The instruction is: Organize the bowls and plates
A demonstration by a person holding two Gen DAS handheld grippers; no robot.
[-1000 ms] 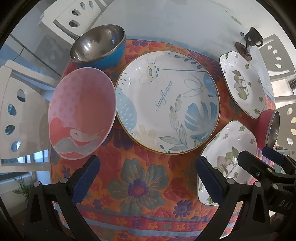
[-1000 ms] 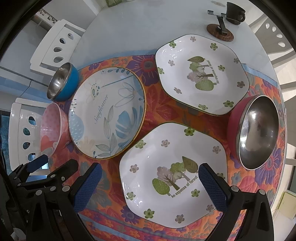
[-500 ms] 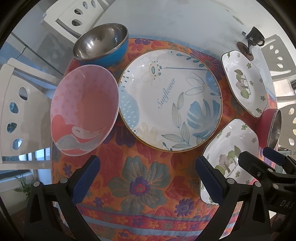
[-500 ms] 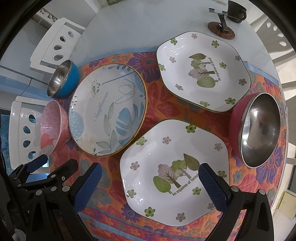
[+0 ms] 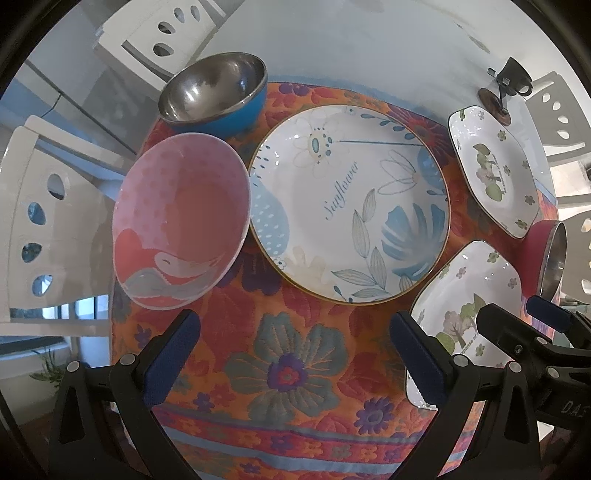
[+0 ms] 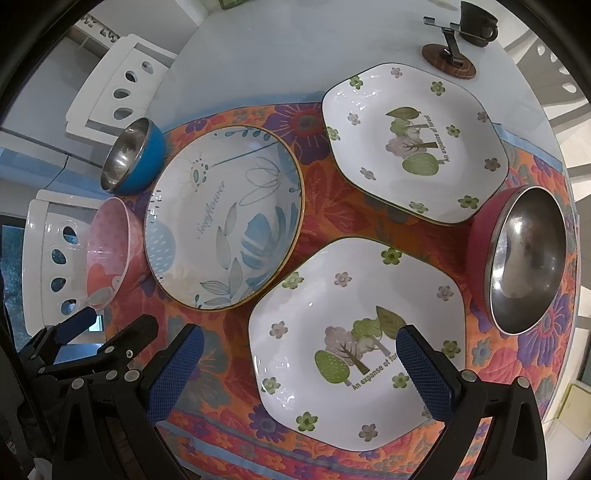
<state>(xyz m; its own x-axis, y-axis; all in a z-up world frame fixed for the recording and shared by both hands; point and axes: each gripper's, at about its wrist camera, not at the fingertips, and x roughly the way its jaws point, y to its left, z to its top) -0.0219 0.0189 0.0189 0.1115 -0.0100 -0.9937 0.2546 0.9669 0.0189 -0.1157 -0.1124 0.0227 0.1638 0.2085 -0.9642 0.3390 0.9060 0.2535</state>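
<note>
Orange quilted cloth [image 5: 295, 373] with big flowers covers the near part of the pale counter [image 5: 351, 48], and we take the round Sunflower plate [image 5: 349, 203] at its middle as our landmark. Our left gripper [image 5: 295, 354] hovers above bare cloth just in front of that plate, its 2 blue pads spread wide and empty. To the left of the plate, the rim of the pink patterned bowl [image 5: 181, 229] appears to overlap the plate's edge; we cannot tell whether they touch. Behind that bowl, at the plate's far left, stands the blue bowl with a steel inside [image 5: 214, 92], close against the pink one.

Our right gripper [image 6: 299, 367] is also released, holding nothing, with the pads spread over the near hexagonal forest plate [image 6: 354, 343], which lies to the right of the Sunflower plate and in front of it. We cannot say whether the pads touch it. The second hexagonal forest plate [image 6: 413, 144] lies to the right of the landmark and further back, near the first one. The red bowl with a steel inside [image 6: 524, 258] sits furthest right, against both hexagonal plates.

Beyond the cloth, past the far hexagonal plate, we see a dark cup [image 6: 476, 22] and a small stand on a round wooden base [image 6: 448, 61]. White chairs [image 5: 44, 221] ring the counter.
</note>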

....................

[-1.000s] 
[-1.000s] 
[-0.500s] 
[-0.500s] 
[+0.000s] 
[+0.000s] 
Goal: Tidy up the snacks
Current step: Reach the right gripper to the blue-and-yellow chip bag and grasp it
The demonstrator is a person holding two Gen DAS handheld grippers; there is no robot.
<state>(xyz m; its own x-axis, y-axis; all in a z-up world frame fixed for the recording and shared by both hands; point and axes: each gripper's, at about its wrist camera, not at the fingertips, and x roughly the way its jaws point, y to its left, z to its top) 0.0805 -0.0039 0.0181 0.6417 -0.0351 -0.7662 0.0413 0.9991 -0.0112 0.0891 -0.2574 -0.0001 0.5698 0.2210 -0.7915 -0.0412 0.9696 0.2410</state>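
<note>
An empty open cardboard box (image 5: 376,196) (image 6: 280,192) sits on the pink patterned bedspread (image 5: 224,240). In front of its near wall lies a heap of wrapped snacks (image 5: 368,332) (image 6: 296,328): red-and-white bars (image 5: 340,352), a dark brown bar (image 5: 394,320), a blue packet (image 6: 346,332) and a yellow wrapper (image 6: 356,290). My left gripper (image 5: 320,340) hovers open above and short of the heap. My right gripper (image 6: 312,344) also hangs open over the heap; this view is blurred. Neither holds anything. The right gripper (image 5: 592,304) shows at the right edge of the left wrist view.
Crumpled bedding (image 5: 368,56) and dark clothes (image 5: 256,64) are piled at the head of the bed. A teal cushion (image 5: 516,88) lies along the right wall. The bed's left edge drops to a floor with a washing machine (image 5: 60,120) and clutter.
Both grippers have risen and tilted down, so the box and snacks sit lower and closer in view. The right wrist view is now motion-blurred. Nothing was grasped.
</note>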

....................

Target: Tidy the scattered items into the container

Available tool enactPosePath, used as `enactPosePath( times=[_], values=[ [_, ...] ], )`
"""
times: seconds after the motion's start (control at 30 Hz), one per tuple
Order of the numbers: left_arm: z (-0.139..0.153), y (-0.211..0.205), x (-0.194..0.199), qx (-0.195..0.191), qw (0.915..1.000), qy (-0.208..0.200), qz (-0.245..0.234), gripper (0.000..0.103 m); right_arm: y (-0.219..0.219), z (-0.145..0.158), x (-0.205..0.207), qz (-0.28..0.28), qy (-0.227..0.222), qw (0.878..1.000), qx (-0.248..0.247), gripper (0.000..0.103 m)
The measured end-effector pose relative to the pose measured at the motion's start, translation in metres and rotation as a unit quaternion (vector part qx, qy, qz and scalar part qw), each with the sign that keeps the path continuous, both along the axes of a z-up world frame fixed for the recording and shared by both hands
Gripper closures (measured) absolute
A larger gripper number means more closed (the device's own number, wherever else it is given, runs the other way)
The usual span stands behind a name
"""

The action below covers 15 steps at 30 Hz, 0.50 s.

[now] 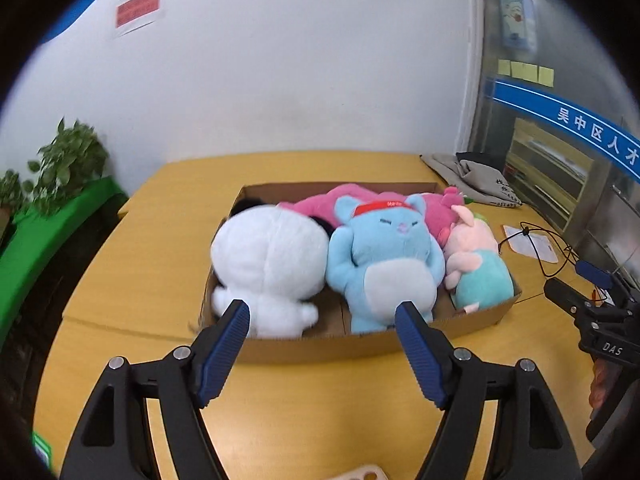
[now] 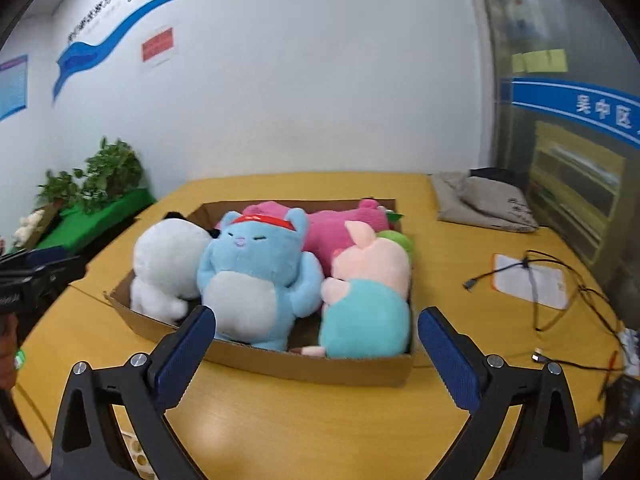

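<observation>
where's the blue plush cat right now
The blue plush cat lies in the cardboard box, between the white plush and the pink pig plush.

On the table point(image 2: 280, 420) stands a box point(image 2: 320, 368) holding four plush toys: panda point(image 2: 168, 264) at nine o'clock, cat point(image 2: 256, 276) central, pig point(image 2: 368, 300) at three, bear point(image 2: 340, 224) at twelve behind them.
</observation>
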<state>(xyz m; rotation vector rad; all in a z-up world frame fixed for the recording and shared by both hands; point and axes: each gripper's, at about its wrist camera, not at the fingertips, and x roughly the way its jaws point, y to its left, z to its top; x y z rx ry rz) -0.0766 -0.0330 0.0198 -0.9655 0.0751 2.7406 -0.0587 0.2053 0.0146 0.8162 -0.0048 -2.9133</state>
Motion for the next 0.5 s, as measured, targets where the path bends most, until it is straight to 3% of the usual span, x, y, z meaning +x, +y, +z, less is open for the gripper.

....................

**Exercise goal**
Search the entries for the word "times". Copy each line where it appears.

**Written response**
Available tool enactPosePath, used as `enactPosePath( times=[_], values=[ [_, ...] ], )`
times: seconds after the motion's start (control at 30 Hz), one per tuple

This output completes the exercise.